Futuro che il più delle volte non trovano se non sbandando, cedendo alla tentazione della strada, seguendo un destino comune tracciato da un sistema (in)civile che di fatto ogni giorno sembra dimenticarsi della loro esistenza, salvo ricordarsene in fase punitiva. Gaetano Di Vaio, un passato criminale ma anche un riscatto che porta il nome di importanti progetti culturali da produttore come Là-bas di Guido Lombardi, Leone del Futuro alla Mostra del Cinema di Venezia, e la sua opera seconda Take Five, sceglie di raccontare proprio questi ragazzi in Largo Baracche, votato dal pubblico come Migliore Doc italiano all’ultimo Festival Internazionale del Film di Roma.

Utilizzando il mezzo espressivo più potente, l’unico in grado di raccontare senza filtri: il documentario. Non è la prima volta, Di Vaio ha già girato e prodotto Il loro Natale, sulle famiglie dei detenuti di Poggioreale e Interdizione Perpetua. Con Largo Baracche dimostra ancora una volta che letteratura e cinema nulla possono contro la forza del reale.

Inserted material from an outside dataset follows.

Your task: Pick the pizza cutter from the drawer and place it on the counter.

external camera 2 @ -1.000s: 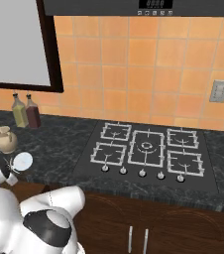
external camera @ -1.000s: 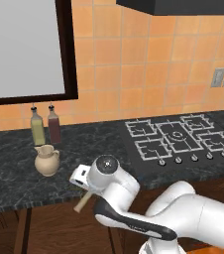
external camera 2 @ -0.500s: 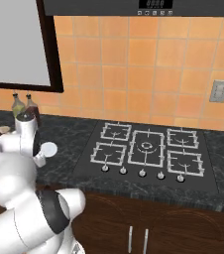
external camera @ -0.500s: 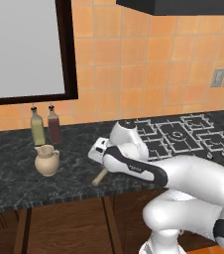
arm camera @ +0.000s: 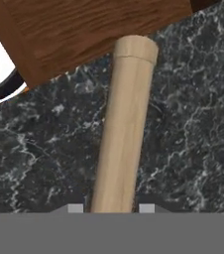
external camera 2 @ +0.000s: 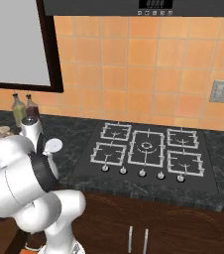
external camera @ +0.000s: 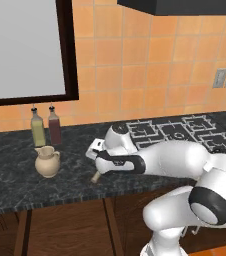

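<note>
My gripper [external camera: 98,167] is shut on the pizza cutter [external camera: 96,177], which it holds low over the counter [external camera: 15,180], near the front edge and right of the beige jug. In the hand view its tan wooden handle [arm camera: 121,129] runs up from between my fingertips [arm camera: 75,208] over the black veined counter [arm camera: 193,124]. The pale round wheel [external camera 2: 54,146] shows beside my arm in the right base view. A brown wooden panel [arm camera: 84,30] lies past the handle's end; I cannot tell whether it is the drawer.
A beige jug [external camera: 47,161] stands left of the gripper, with two bottles [external camera: 37,127] [external camera: 54,125] behind it against the tiled wall. The black gas hob [external camera: 180,132] lies to the right. Brown cabinet fronts [external camera: 60,225] run below the counter.
The arm has carried the pizza cutter up from in front of the counter's edge and over the counter, stretching out to the right. The gripper has stayed shut on it.
</note>
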Available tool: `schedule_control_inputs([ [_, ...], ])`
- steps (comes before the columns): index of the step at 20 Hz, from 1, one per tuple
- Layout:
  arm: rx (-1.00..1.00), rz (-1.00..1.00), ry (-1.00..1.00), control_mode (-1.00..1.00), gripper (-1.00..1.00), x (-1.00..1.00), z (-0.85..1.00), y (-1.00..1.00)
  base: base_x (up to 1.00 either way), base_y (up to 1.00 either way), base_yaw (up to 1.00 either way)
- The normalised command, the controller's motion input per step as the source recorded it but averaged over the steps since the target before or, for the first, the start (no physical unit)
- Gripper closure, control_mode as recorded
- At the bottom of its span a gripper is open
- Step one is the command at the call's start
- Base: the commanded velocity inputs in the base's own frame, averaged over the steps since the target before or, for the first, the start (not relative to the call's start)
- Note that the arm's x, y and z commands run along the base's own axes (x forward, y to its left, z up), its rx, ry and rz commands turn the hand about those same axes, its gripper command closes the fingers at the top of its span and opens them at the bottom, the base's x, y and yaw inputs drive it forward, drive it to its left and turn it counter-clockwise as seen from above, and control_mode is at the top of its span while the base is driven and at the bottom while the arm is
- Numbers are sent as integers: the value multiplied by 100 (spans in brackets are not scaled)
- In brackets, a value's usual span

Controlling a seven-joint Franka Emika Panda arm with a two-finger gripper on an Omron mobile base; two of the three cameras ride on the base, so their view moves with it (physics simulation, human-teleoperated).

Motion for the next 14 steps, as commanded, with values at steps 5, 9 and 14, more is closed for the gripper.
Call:
schedule_control_inputs([
  [5, 1, -3, -6, -100, -100, -30, 88, 1, 0, 0, 0],
  [9, 2, 0, -35, -100, -100, -95, 100, -40, 0, 0, 0],
  [14, 11, 0, -50, -100, -100, -100, 95, -100, 0, 0, 0],
])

E così i ragazzi di vita, per dirla con Pasolini, dei Quartieri spagnoli, alias Carmine Monaco e la sua “batteria” di amici, si svelano direttamente allo spettatore nella loro quotidianità.
Si presentano alla telecamera, raccontano allo spettatore i loro disagi e quelli dei loro parenti, quasi tutti con esperienze carcerarie. Colpisce la voglia di riscatto del figlio di un boss che sceglie la legalità, e ricorda le conversazioni con il padre dietro a un vetro, con due fori per parlare, un microfono, l’impossibilità di abbracciarlo, di mangiare insieme almeno a Natale. Oppure l’ansia del parcheggiatore abusivo padre di famiglia che, anche quando viene multato, grida la voglia di avere “almeno un’alternativa” per far mangiare i suoi figli. E ancora, il senso di abbandono e fatalismo che vive chi abita in quei quartieri: “Noi siamo già condannati perché viviamo qui, siamo già bruciati”.

Tra un’intervista e una discussione corale, un breve intermezzo poetico sull’innocenza e l’infanzia che corre lungo i vicoli di una Napoli ritratta con una fotografia suggestiva, a significare che c’è ancora tanta umanità da salvare. Un documentario che scuote, che sceglie una narrazione asciutta e senza particolari vezzi formali e lascia infine impressa l’esplosione di rabbia di uno dei suoi ‘personaggi’. E’ una ragazza dei quartieri spagnoli, che insorge contro il suo gruppo di amici e contro la retorica del vittimismo facile. Non è vero che se vieni dai Quartieri Spagnoli hai per forza il destino segnato, lei con un padre tossicodipendente e una madre senza lavoro ne sa qualcosa. E’ arrivata all’Università, e continua a fare sacrifici per andare avanti. Obbedendo solo a una regola, chiara e potente: “Chi vuole studiare, studia. Chi si vuole salvare, si salva”.
Perché un’alternativa alla strada c’è, e si chiama cultura.